** Opening Available records block **

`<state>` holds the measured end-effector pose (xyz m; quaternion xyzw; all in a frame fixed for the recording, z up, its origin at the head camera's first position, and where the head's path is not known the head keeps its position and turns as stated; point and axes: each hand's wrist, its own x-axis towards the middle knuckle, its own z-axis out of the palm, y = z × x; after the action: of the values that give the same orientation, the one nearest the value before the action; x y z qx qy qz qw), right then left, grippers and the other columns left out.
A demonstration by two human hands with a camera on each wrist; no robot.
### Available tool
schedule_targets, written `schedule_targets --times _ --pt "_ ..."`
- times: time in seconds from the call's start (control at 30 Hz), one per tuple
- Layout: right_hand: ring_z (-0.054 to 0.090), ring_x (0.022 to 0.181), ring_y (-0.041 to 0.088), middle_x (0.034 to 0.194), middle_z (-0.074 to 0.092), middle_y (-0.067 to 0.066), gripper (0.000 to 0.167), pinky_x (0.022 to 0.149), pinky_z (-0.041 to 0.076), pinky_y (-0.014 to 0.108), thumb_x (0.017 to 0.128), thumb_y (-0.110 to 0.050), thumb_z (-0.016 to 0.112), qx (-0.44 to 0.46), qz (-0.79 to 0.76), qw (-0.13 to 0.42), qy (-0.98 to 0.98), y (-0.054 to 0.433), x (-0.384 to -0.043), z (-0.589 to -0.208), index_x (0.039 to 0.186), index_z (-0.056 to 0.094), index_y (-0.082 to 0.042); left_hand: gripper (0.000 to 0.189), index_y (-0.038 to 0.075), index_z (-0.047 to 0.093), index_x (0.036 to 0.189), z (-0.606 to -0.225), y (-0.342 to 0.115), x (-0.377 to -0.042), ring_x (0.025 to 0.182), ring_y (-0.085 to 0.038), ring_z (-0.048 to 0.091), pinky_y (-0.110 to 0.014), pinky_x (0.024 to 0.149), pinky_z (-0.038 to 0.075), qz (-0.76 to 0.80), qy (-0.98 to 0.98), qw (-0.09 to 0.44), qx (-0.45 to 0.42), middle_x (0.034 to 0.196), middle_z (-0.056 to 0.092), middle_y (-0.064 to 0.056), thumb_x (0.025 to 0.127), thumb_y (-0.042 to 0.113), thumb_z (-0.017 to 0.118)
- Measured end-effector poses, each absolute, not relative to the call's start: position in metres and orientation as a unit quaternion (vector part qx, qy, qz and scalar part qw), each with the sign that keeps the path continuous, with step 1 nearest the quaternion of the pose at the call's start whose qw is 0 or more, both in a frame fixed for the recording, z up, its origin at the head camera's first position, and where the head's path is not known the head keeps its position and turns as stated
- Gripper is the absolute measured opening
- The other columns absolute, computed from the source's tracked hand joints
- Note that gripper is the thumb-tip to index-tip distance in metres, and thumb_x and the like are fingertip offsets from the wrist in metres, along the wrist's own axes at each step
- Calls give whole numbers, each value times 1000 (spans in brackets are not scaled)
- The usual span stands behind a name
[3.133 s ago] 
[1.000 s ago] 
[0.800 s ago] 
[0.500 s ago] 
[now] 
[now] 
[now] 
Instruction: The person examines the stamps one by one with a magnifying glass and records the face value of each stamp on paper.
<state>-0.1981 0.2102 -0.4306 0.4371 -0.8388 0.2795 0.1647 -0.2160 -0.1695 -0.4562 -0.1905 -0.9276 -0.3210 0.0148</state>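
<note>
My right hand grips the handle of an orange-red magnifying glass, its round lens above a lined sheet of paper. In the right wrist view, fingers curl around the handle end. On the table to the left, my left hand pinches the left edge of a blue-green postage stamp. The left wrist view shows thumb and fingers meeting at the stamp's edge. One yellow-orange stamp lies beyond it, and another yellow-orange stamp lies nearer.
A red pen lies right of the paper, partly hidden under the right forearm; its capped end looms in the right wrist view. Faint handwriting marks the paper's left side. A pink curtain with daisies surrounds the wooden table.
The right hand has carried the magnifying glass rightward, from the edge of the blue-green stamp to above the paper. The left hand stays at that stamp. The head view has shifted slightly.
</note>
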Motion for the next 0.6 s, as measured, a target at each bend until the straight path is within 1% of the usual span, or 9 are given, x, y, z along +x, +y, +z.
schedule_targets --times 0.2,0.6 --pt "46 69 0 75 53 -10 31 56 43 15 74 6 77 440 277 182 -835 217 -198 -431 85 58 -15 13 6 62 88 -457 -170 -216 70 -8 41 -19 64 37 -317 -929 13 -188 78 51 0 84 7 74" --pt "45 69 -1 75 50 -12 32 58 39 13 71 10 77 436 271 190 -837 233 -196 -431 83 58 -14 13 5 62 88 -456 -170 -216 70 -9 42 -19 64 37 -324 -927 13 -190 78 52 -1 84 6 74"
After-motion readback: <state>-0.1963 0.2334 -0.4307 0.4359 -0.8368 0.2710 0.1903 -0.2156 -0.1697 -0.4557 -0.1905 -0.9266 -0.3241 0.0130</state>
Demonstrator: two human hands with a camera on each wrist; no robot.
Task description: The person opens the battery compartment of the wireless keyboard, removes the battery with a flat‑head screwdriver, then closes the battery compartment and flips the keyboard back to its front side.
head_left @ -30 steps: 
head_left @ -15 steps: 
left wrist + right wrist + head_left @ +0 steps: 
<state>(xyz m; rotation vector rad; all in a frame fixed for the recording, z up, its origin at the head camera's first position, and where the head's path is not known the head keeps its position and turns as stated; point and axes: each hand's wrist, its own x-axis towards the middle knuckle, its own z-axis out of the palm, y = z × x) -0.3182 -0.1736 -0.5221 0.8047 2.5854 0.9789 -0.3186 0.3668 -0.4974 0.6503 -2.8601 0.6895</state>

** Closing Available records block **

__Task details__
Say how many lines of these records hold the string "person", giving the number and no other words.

__Response for this exercise__
2